Les troubles de la sexualité

Les troubles sexuels ne font en principe pas partie des classiques séquelles invisibles ; souvent traités à part, il nous a semblé qu’ils peuvent être évoqués ici, tant ils relèvent de ces dernières et particulièrement des troubles du comportement.

Il est difficile d’établir une vue générale des troubles sexuels chez le traumatisé crânien du fait de tableaux cliniques séquellaires extrêmement variés et de gravités différentes ; en principe le traumatisme crânien atteint rarement une structure cérébrale particulière responsable d’une atteinte spécifique dans le déroulement de l’acte sexuel comme pourrait le faire une atteinte médullaire par exemple.

Des troubles sexuels à type de perte de désir ou d’anhédonie peuvent se rencontrer dans les suites d’un TC léger, ils ne sont évidemment pas liés à une atteinte organique mais à un choc psychologique plus ou moins suivi d’un état dépressif souvent masqué contre lequel le psychiatre a toute sa place.

Il faut insister sur la souffrance psychologique de beaucoup de traumatisés crâniens, dans le domaine de la sexualité.

CONCLUSION

L’intégration de ces troubles et handicaps en proportion variable dans la personnalité du sujet entraîne souvent une modification de son caractère faisant dire « que le blessé n’est plus tout à fait le même ni vraiment un autre » ; ces changements sont souvent perturbants pour les proches.

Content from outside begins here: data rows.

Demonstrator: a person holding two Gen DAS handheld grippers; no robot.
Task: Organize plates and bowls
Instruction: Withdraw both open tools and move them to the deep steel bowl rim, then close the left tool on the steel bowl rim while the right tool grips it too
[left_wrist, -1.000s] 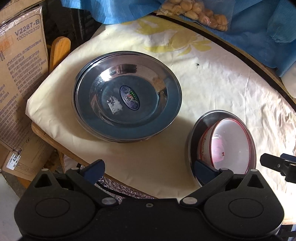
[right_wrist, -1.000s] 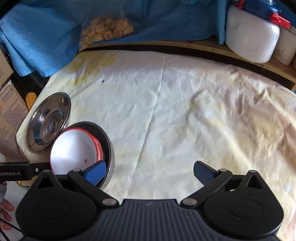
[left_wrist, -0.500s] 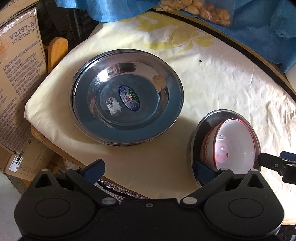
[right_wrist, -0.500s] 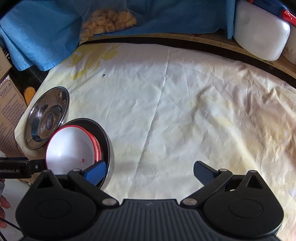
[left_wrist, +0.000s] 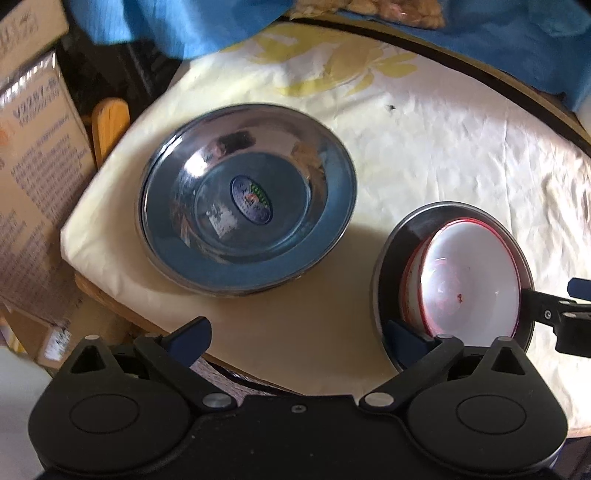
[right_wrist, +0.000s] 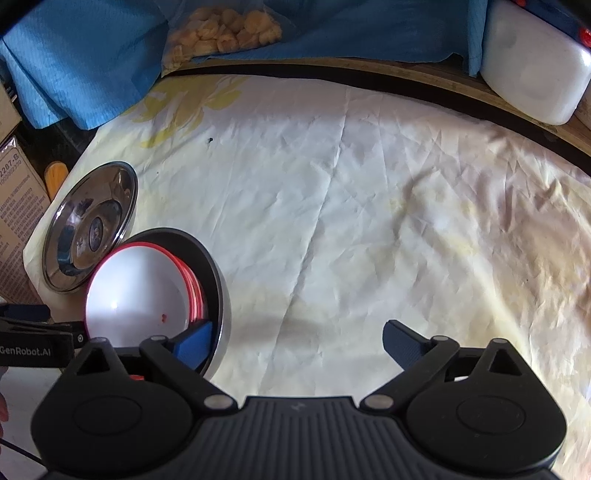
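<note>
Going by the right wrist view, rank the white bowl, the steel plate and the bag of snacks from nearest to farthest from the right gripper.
From the right gripper:
1. white bowl, near left, beside its left finger.
2. steel plate, farther left, at the table edge.
3. bag of snacks, far side, on the blue cloth.

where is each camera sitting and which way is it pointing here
Left wrist: sits on the left gripper, looking steeply down at the steel plates; its own two fingers show, wide apart.
Right wrist: sits on the right gripper, looking steeply down across the tablecloth; its own fingers show, the jaws closing with nothing between them.
Shared: both see the steel plates, the white bowl nested in a steel bowl, and each other's gripper.
</note>
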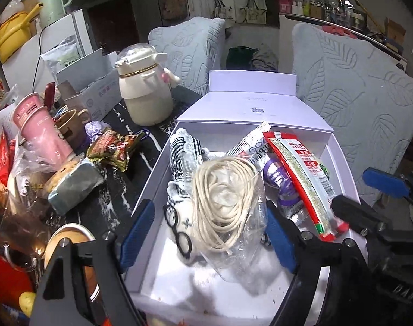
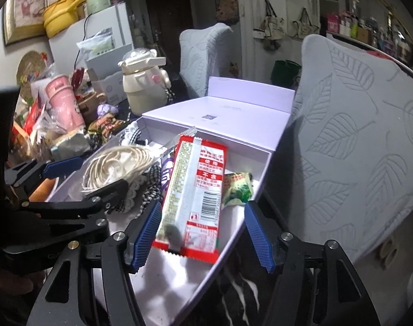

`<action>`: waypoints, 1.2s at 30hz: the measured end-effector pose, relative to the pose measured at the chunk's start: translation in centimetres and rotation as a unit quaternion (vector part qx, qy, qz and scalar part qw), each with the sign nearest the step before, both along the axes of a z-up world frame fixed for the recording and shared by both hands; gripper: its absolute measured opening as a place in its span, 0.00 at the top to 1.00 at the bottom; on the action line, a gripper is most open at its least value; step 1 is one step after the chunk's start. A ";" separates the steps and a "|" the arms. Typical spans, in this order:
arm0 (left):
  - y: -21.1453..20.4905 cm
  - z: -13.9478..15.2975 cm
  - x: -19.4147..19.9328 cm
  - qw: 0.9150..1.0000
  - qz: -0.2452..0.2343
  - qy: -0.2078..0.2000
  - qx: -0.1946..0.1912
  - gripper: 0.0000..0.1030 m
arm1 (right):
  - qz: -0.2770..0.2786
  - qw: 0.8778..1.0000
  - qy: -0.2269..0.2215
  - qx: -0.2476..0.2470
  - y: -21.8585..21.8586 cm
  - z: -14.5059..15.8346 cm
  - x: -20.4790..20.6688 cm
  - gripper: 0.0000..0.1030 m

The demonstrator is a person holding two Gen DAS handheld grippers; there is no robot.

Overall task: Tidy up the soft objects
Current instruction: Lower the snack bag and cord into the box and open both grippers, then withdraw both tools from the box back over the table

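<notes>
An open white box (image 1: 155,168) (image 2: 263,168) holds a bagged coil of cream cord (image 1: 222,198) (image 2: 116,168), a black-and-white checked cloth doll with glasses (image 1: 182,157), a purple packet (image 1: 279,182), a small green packet (image 2: 237,190) and a red-and-white snack packet (image 1: 301,174) (image 2: 195,193). My left gripper (image 1: 206,233) is open around the cord bag, over the box. My right gripper (image 2: 203,233) is open, its pads either side of the red packet's near end.
A cream bear-shaped bottle (image 1: 144,95) (image 2: 144,87), pink cups (image 1: 43,133), a crumpled snack wrapper (image 1: 111,149) and a wrapped sponge (image 1: 76,184) crowd the dark table left of the box. Grey leaf-pattern chair backs (image 1: 356,100) (image 2: 356,141) stand behind and right.
</notes>
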State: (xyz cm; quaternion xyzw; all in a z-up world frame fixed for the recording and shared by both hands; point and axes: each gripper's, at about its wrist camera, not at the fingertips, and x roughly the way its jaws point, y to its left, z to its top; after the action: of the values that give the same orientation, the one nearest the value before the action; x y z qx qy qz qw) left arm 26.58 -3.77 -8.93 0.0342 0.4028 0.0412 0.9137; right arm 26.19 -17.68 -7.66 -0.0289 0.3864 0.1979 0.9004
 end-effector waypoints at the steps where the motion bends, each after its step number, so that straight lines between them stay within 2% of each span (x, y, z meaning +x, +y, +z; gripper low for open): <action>1: 0.0 0.2 -0.2 1.000 0.000 -0.001 -0.001 0.22 | -0.004 1.000 -0.002 0.003 -0.3 0.3 -0.2 0.38; 17: 1.6 8.8 -5.9 0.995 0.016 -0.094 -0.014 0.22 | 0.003 0.996 -0.083 0.012 -0.8 8.0 -5.2 0.38; 25: 2.3 13.5 -10.4 0.988 0.026 -0.155 -0.004 0.22 | 0.017 0.991 -0.131 0.015 -0.1 11.8 -8.5 0.38; 32: 3.0 15.7 -13.9 0.986 0.026 -0.167 -0.012 0.22 | 0.037 0.987 -0.152 0.023 0.6 14.0 -11.5 0.38; 36: 3.5 16.4 -16.2 0.985 0.030 -0.168 -0.012 0.22 | 0.047 0.985 -0.164 0.028 0.9 14.8 -13.4 0.35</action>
State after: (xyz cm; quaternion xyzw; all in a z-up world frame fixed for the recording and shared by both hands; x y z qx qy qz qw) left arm 10.41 -0.30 7.43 0.0042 0.2445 0.0688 0.9672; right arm 12.75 -16.82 7.13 -0.0540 0.2264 0.2436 0.9415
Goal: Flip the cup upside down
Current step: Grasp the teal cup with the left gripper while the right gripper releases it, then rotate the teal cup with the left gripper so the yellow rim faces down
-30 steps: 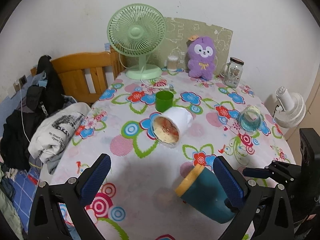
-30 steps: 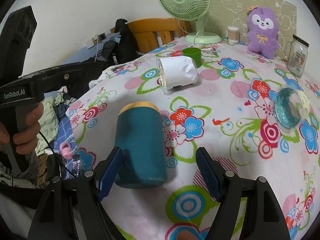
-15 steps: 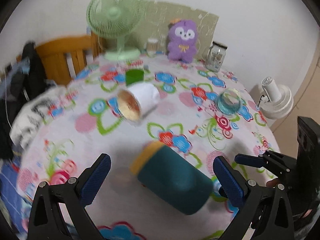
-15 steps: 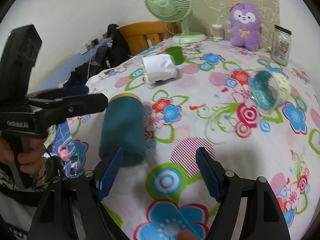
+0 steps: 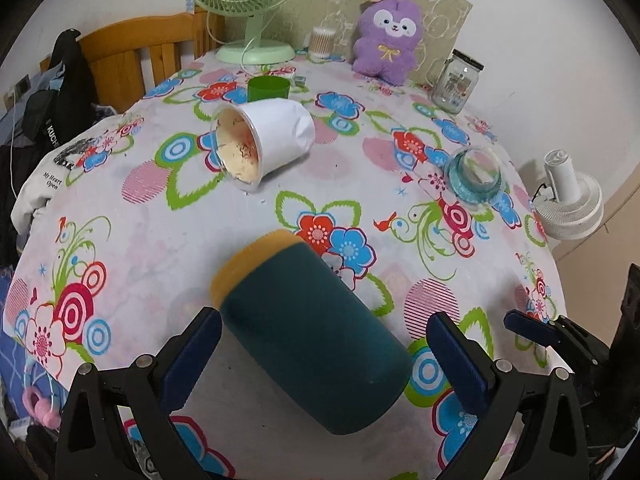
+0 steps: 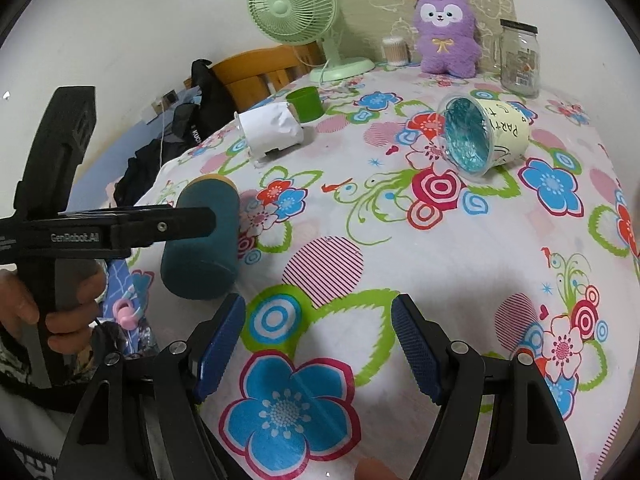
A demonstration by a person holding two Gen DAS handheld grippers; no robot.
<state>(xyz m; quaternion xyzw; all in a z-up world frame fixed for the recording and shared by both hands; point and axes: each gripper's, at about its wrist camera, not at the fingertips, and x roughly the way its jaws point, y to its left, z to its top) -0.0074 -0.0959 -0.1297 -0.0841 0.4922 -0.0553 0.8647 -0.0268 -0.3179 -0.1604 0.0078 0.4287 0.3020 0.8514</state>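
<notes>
A teal cup with a yellow rim (image 5: 308, 324) lies on its side on the flowered tablecloth, rim pointing away from me. My left gripper (image 5: 324, 356) is open with the cup's base end between its blue pads, which do not touch it. In the right wrist view the same cup (image 6: 204, 240) lies at the left, with the left gripper's finger beside it. My right gripper (image 6: 318, 344) is open and empty over the cloth, to the right of the cup.
A white paper cup (image 5: 264, 140) and a cup with a blue lining (image 5: 476, 176) lie on their sides farther back. A green cup (image 5: 268, 88), green fan (image 5: 252, 8), purple plush (image 5: 386, 36) and glass jar (image 5: 456, 76) stand at the back. Table edge (image 5: 40, 360) is close at the left.
My left gripper has moved in over the teal cup, which now lies between its pads. My right gripper has drawn back to the right, away from the cup.
</notes>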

La prise en charge de ces séquelles invisibles est bien entendu affaire de spécialistes et beaucoup peut être fait pour obtenir des améliorations substantielles. Celles-ci passent essentiellement par des pratiques de rééducation et de palliation (quand la rééducation est insuffisante). Une prise en charge psychiatrique est assez rarement indiquée, mais elle peut s’avérer bénéfique quand les troubles psychiques sont importants et surtout en cas d’évolution anxieuse et/ou dépressive.